▶ _What this task involves_:
Check each line of the entries. Copy the ones that contain the string "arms".

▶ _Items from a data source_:
........
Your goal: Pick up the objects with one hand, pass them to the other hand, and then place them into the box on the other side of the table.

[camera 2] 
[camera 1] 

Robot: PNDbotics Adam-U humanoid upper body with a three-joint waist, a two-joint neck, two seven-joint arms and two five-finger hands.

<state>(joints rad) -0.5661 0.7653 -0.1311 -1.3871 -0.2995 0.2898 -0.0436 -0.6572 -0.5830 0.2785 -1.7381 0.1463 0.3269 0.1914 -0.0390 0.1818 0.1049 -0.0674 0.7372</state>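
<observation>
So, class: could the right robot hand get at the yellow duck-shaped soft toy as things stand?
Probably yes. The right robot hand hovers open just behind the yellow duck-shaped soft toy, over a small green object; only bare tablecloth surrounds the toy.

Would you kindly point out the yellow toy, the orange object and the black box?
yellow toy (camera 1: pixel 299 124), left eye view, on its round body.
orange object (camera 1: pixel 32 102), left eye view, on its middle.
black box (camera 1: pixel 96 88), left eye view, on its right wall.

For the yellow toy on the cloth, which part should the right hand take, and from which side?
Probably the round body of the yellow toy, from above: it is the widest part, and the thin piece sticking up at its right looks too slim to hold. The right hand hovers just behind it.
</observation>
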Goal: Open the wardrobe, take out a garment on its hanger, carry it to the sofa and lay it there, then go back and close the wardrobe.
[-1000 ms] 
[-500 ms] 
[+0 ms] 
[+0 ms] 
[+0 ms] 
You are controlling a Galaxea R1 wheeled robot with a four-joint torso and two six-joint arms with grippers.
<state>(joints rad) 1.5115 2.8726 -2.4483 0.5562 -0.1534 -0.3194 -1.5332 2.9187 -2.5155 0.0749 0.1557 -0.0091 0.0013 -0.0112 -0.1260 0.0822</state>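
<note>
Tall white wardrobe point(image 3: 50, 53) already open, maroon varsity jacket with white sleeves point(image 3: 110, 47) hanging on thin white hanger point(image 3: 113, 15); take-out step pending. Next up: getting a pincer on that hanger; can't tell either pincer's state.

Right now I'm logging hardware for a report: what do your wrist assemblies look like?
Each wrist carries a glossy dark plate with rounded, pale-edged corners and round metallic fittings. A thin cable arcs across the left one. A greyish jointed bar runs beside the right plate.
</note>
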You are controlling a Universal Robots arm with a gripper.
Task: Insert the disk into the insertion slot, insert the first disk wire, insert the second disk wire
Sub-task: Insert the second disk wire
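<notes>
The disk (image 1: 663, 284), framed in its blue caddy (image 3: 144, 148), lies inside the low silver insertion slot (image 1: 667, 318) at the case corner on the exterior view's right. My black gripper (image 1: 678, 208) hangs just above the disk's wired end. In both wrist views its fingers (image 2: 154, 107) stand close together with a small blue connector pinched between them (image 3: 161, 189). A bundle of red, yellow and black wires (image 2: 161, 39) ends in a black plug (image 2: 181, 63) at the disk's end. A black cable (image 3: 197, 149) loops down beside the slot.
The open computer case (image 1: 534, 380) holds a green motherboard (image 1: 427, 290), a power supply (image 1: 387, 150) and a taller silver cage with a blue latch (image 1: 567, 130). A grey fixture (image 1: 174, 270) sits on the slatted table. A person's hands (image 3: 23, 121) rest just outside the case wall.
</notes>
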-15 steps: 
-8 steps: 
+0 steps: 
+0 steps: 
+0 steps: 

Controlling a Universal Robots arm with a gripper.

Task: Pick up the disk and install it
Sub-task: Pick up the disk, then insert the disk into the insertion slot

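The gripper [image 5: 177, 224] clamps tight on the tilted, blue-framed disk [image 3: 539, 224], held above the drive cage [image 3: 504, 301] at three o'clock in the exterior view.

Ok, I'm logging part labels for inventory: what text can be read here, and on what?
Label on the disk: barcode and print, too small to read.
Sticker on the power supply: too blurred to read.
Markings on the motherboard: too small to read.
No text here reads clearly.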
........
▶ _Solution_:
Robot: PNDbotics Adam-U humanoid upper body with a three-joint waist, a two-joint neck, two seven-joint arms and two five-finger hands.
You are controlling a Galaxea R1 wheeled robot with a four-joint torso and two six-joint arms with grippers.

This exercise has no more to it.